_DATA BELOW_:
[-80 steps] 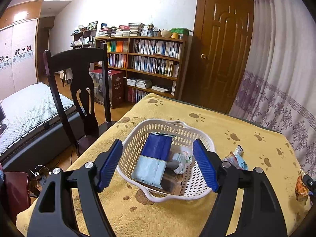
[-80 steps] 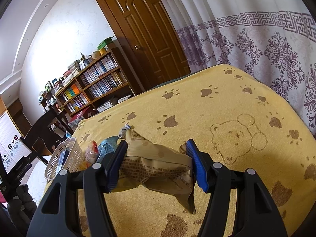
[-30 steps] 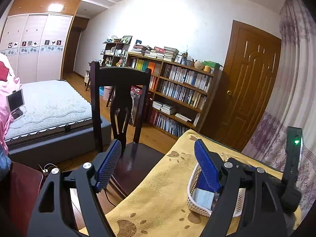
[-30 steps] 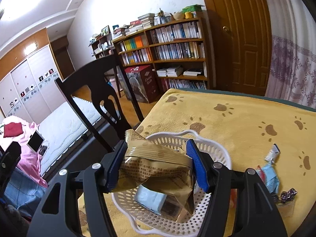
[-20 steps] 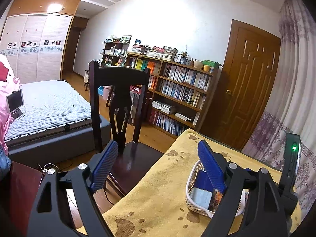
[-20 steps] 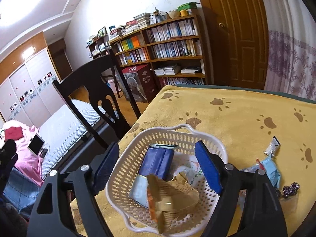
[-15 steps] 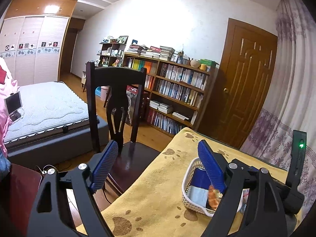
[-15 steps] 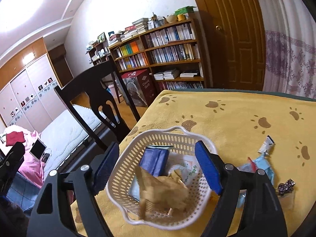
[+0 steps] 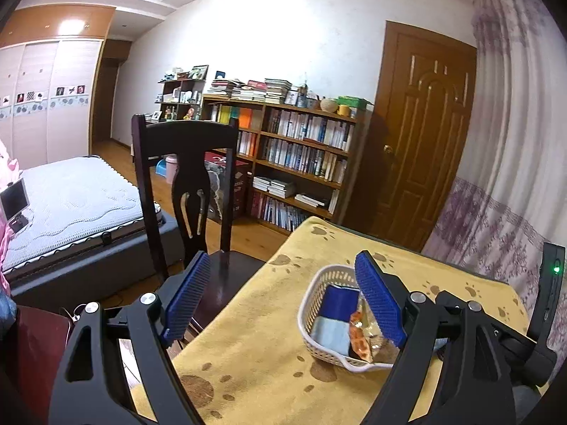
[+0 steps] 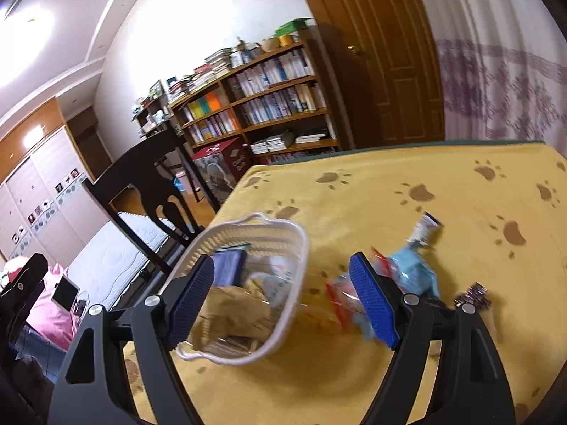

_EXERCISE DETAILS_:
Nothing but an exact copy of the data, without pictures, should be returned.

_TASK OUTPUT_:
[-80 steps] 
[-80 steps] 
[-30 steps] 
[-30 steps] 
[-20 steps] 
[-20 steps] 
[-15 steps] 
[-15 steps] 
[+0 steps] 
[+0 steps] 

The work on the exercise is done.